The Caucasus region is known "as a place of both unimaginable beauty and everyday barbarity". This volatile borderland has long been an object of fascination; it was immortalised by Tolstoy and Pushkin and even made famous in the circus sideshows of America.

The Caucasus is a place where mountains reach the sky, where continents meet, where empires used to intersect and where a multitude of languages mix. It is an area of great strategic importance, and the unresolved conflicts in Chechnya, Nagorno-Karabakh and Abkhazia have kept the Caucasus on the international agenda. Yet very little is known or understood about this region, and Charles King's enthralling exploration of the history of the Caucasus fills an important gap. As the publisher points out, this is the first general history of the Caucasus in English. Its appeal is further enhanced by its immense readability; I would even characterise it as a page-turner, which is rare praise indeed for a scholarly work. The Ghost of Freedom is beautifully written and seamlessly combines personal anecdotes, literary quotes and thorough research.

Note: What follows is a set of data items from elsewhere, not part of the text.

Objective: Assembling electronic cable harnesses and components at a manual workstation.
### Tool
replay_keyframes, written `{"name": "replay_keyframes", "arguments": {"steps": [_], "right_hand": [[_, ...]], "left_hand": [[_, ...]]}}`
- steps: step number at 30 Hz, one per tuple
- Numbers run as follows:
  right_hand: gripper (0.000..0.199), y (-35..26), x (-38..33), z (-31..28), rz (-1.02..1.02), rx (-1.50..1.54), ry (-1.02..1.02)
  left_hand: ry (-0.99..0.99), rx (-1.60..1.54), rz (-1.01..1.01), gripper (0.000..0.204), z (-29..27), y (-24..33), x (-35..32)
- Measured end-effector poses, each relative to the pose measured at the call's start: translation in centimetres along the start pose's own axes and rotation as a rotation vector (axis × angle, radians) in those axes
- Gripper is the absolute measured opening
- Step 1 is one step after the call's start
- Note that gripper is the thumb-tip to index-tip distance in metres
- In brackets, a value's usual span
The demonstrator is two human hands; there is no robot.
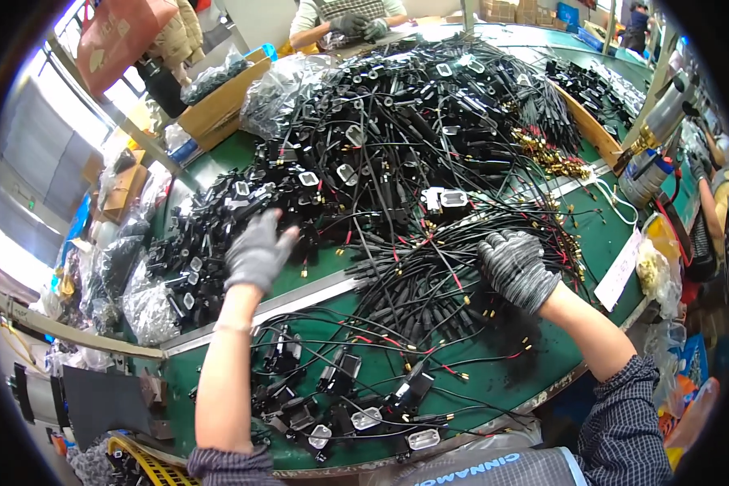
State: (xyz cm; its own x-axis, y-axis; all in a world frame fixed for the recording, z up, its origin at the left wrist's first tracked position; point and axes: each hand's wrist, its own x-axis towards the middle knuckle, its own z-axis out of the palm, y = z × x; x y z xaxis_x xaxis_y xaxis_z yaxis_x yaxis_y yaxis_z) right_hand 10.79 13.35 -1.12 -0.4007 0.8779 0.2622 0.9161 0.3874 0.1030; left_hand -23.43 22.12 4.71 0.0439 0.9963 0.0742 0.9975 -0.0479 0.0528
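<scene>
My left hand (259,253), in a grey knit glove, hovers at the near edge of a heap of black cabled parts (308,202). Its thumb and forefinger are apart, and nothing shows between them. In a striped grey glove, my right hand (517,269) lies over the right part of a bundle of black cables (429,271). The fingers curl down onto the cables and their tips are partly hidden. These cables have black sleeves at one end and red leads with brass-coloured tips at the other. A white-framed part (445,199) lies just beyond the bundle.
Several black housings with cables (340,373) are spread on the green tabletop (494,373) before me. A metal strip (300,298) crosses the table. Clear plastic bags (279,97) and a cardboard box (227,97) stand far left. A bottle-like tool (660,117) stands right; a gloved co-worker sits opposite.
</scene>
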Motion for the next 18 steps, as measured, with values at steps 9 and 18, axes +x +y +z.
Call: {"name": "replay_keyframes", "arguments": {"steps": [9, 18], "right_hand": [[0.014, 2.5, -3.2, -3.0, 0.18, 0.34, -0.067], [0.019, 0.2, -7.2, -4.1, -0.288, 0.245, -0.133]], "left_hand": [[-0.241, 0.215, -0.083, 0.051, 5.3, 2.4, 3.9], [-0.133, -1.2, -0.093, 0.034, 5.3, -2.9, -6.9]]}}
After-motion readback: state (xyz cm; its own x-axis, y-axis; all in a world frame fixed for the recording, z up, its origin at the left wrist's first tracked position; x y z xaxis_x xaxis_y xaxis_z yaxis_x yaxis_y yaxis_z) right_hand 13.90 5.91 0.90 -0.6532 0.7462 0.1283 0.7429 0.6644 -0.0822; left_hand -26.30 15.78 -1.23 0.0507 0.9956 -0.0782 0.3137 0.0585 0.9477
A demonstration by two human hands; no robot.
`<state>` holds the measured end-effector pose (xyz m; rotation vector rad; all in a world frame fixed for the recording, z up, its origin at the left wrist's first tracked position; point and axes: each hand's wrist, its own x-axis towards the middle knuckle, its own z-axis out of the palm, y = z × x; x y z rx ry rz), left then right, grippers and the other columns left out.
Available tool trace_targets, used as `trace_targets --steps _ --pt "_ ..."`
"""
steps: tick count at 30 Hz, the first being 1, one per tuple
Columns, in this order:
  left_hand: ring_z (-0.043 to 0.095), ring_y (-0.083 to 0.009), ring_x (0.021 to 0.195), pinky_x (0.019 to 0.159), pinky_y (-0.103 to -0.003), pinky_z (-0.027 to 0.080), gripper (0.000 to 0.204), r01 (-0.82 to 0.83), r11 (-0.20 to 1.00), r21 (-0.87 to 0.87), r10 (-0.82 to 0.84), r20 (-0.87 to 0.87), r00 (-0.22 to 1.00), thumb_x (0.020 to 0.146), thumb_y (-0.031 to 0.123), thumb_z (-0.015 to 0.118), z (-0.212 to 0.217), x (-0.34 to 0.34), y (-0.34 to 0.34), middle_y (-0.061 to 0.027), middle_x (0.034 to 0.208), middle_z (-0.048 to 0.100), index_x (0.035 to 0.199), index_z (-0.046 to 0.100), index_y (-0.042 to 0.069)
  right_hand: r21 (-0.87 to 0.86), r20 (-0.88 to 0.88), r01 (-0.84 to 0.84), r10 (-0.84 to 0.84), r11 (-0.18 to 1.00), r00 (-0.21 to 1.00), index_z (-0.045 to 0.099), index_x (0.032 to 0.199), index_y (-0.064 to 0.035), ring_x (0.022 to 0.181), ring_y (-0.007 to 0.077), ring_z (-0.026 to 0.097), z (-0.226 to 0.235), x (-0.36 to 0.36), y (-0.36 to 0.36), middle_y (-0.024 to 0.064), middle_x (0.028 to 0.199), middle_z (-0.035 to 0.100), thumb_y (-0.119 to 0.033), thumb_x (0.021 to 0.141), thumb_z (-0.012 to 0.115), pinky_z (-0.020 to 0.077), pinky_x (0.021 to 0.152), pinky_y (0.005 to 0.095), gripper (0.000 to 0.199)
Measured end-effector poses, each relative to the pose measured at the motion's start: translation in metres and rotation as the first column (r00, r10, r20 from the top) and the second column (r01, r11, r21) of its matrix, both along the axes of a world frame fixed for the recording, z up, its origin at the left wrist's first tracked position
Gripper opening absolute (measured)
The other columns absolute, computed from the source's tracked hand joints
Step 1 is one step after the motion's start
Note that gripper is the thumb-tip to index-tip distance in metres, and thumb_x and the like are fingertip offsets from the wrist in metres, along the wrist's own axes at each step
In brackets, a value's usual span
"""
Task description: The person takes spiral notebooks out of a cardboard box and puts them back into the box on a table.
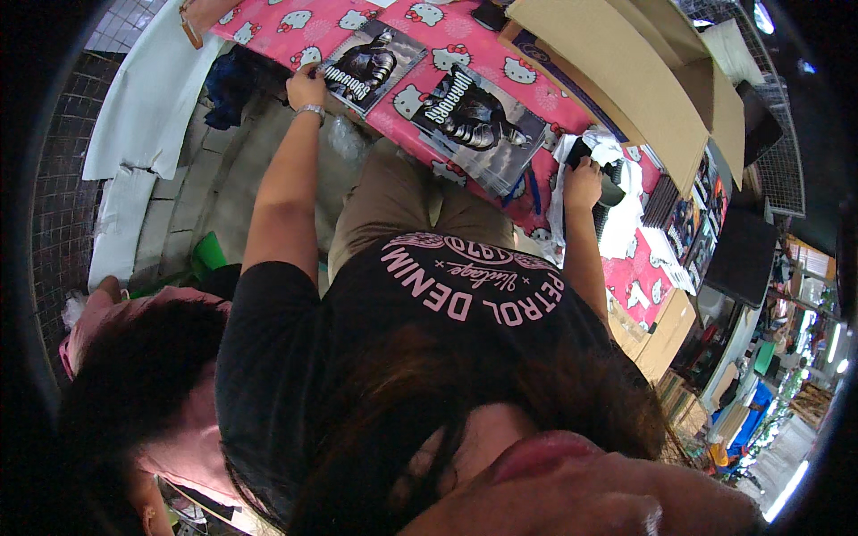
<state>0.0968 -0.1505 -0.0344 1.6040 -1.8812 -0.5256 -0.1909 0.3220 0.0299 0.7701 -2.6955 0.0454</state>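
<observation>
My left hand (306, 87), a bracelet at its wrist, is closed at the left edge of a notebook (362, 67) whose grey cover shows an armoured figure. A second, similar notebook (483, 121) lies to the right, with clear plastic (478, 170) along its near side. Over on the right, my right hand (583, 183) reaches into an opened white plastic bag (621, 228) holding dark, ridged pieces (611, 189). Its fingers are curled at a black piece, whose kind I cannot make out.
A pink patterned cloth (527, 70) covers the table. A large open cardboard box (617, 62) stands at the far right. Stacks of dark-covered booklets (688, 219) lie beyond the bag. Another person in pink (192, 429) is close on my left. Crumpled clear plastic (347, 138) hangs below the table edge.
</observation>
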Motion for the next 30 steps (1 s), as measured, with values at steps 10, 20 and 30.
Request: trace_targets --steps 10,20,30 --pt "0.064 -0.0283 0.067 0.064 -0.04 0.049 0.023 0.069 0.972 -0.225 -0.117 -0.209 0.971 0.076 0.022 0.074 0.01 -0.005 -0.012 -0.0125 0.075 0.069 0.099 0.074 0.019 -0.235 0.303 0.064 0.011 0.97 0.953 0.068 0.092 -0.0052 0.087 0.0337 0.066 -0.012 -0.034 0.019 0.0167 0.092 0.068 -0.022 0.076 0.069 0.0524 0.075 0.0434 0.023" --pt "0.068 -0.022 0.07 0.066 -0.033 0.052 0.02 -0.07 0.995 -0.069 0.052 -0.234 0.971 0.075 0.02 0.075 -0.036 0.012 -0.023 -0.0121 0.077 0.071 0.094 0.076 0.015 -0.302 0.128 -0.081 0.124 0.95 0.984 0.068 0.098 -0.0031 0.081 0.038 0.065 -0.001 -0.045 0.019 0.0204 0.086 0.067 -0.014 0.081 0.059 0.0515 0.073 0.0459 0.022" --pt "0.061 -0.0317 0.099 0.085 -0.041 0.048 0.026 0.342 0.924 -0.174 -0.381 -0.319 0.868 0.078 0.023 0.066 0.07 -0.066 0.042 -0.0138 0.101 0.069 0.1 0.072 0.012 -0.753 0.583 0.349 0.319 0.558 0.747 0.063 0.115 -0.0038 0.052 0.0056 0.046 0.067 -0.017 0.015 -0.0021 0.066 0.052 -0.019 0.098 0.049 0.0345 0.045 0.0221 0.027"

The central theme of the book is the search for the "elusive ghost of freedom", which has often been the driving force for the peoples of the Caucasus as well as for the outsiders who ventured into the region. This pursuit has frequently had tragic consequences, and a history of the Caucasus will necessarily also be a history of violence. But King successfully demonstrates that it would be a mistake to reduce the Caucasus to this alone. He sets out "to make sense of a part of the world that has seemed, during the past 20 years, the epitome of senselessness", and by and large he succeeds in this endeavour.

The Ghost of Freedom provides an excellent analysis of the region's turbulent history since the late 18th century; offers a rich exploration of how the Caucasus has been imagined by outsiders; and gives a good overview of contemporary conflicts and developments in the region. While illuminating, this is also highly complex and those unfamiliar with the Caucaus may at times find it difficult to grasp. As King points out, "the Caucasus has never been one place but many", and he charts the shifting alliances, fluid identities and contrasting ideas that have characterised the region.

Yet in some ways this complexity is exactly the point, and King should be commended for not resorting to easy simplifications; no straightforward explanations are available to make sense of the seeming senselessness, but King's analysis helps point us in the right direction. The history of the Caucasus should not be reduced to reified categories such as ethnicity or to the myths of beauty and barbarism. The Caucasus is not static but evolving and it is, for example, highly significant that identities in a region infamous for its "ethnic conflicts" have always been slippery. As King puts it, "only a century ago ... there were Russian-speaking Buddhists, Orthodox Christians who spoke Chechen, Armenians who considered Turkish their native language".

I would have liked King to have emphasised this point further. Such analysis appears to form the basis of his discussion of contemporary conflict, but it could perhaps have been more explicit: what happened to the fluid identities? Were they made rigid by the violence or did this happen earlier? If the wars were indeed elite-led, then where did this leave the general population? These are, however, only minor points that do not detract from an important and enjoyable book that deserves a wide audience.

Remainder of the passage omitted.